Print nothing but the lines below starting at the line that holds "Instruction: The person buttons" and ending at the line that holds "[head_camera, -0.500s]", including both, each exactly as written.
[Opening Records for processing section]
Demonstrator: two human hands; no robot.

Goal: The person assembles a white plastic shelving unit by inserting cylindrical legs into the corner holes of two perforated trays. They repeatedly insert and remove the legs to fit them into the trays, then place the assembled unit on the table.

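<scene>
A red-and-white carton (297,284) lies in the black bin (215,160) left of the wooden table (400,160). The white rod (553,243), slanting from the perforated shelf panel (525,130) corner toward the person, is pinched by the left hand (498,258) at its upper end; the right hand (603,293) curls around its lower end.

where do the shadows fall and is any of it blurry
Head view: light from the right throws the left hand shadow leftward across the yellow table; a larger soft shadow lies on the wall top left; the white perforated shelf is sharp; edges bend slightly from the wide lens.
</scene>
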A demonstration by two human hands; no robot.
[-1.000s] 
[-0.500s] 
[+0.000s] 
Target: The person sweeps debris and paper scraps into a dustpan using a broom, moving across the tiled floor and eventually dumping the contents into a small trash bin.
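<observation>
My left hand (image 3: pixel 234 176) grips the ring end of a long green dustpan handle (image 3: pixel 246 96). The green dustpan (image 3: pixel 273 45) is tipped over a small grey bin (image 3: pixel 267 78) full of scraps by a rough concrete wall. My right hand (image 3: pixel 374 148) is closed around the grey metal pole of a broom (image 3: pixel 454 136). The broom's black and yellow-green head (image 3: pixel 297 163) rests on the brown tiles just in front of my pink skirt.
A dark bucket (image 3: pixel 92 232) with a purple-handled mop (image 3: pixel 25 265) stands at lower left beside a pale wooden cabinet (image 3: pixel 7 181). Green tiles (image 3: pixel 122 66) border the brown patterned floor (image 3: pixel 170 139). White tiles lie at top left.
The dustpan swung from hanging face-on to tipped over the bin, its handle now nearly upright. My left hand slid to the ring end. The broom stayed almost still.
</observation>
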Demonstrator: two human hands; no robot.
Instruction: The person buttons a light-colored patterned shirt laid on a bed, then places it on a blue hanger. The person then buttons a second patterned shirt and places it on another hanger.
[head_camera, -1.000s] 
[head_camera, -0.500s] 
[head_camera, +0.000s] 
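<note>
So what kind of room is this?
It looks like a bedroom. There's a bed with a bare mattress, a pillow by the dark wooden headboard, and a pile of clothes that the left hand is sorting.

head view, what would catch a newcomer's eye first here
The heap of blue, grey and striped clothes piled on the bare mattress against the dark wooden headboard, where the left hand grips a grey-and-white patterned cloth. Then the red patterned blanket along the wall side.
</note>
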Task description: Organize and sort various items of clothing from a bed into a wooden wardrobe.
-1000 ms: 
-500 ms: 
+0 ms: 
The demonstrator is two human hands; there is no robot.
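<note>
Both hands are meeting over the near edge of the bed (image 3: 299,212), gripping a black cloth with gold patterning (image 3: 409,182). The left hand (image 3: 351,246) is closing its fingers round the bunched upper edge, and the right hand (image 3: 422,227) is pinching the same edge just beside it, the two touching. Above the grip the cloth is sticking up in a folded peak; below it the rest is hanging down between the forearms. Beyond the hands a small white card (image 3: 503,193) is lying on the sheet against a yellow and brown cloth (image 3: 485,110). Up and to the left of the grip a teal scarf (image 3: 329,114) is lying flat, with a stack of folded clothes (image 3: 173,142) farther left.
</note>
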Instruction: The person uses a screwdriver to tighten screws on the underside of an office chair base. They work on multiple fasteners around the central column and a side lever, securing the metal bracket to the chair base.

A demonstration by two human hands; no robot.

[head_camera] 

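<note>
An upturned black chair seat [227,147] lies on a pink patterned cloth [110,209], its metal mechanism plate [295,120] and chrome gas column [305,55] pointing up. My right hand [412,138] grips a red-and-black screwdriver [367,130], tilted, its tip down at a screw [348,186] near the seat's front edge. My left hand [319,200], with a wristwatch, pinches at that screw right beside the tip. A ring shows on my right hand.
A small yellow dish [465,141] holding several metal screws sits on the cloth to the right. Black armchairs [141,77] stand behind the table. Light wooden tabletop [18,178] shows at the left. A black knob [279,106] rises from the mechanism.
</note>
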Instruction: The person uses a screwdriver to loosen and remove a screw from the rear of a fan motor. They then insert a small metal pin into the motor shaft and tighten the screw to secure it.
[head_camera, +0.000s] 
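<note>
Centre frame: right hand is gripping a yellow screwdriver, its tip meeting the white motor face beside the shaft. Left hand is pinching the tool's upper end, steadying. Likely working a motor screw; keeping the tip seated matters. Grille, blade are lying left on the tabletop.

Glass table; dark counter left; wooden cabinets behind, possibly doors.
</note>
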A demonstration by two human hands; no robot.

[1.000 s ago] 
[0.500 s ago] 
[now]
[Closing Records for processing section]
Solution to the problem:
Instruction: The person buttons a light-colored patterned shirt laid on a bed, then places it on a blue hanger. The person then buttons a second patterned shirt and places it on another hanger.
[head_camera, -1.000s] 
[head_camera, -0.500s] 

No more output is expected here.